Дождавшись, пока отойдет привередливый джентльмен пожилого возраста, который буквально все цветы перещупал, Милена выбралась из тени и не спеша направилась к старушке. Блестящие ягодки глаз скользнули по лицу, чуть задержались на пакете и остановились где-то в ногах. Девушка чуть присела, чтобы выбрать цветок, и оказалась лицом к лицу с хозяйкой ведерка. Та улыбнулась. Мелькнули пожелтевшие, но явно свои, зубы.

«Сколько же ей лет на самом деле?» – мелькнуло в голове.

– Больше, чем ты думаешь, – вдруг шепнула старушка. – Больше, чем живут, девушка-птица.

Милена отшатнулась и едва не упала. Бросилась прочь и нырнула в оказавшиеся прямо перед носом двери подошедшего автобуса.

«Птица! Птица!»– торжествующе билось внутри.

«Птица!!!» – перекрыв голос водителя в динамиках, ввинтилось в уши.

«Птица! Птица! Птица!»

Милена, пошатываясь, вышла и почти бегом бросилась через парк, но эхо слов, будто стая крикливых ворон, продолжало метаться в голове.

– Хватит! Перестаньте! – не выдержав, крикнула она. Проходившие рядом люди подозрительно покосились и поспешили прочь. К счастью, эхо тоже убралось.

Тяжело дыша, девушка плюхнулась на скамейку, прижав к себе сумку и пакет. Где-то под одеждой, по груди скользнула холодная струйка пота.

«Она сумасшедшая, эта старуха. Просто сумасшедшая… Или это я?.. Нет, бред какой… Бред. Ну да, когда это психи признавали, что они больны. Все… Все, это просто солнце, его слишком… Солнце?»

Милена встала, вышла на середину тротуара и посмотрела под ноги, на удлинившиеся к вечеру тени – скамейка, дерево, ветки, опять дерево, ветки, ветки…
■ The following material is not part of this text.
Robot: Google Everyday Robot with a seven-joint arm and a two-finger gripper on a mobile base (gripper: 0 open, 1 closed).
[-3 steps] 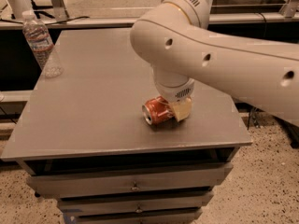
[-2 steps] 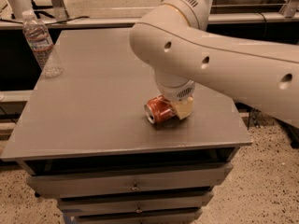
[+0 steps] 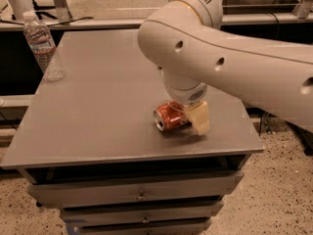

«Ну где же!.. Что такое?!»

Она подняла голову, огляделась вокруг и поняла, что парк как будто вымер. Густая ватная тишина опускалась вниз, цепляясь за голые ветки с уже раздувшимися – когда только успели! – почками. Ветер дернулся, в последнем порыве проволок по тротуару брошенную кем-то мимо урны обертку от мороженого и замер. Глубоко-глубоко внутри вздохнуло и заворочалось нечто. Резко и больно полоснуло по запястью, как будто кто-то дернул за невидимую тонкую-претонкую нить, туго затянутую чуть повыше кисти, потянул к себе, назад… С колотящимся в горле сердцем Милена повернулась – воздух над тротуаром сгустился и зарябил, искажая, искривляя стволы деревьев, недалекую ограду, скамейки. В лицо дохнуло чем-то горячим, и на девушку глянула пустота – мерцающая жемчужно-серая дыра с рваными краями.

Зажав ладонью рот, как будто этим можно было удержать рвущиеся наружу рыдания, Милена сделала шаг. Назад. Еще один. Еще и еще, несмотря на острую, впившуюся в запястье над дергающимся пульсом удавку, несмотря на потянувшееся к провалу нечто. А потом она услышала голоса, как будто чья-то злая рука нарезала и склеила, как попало, куски разговоров.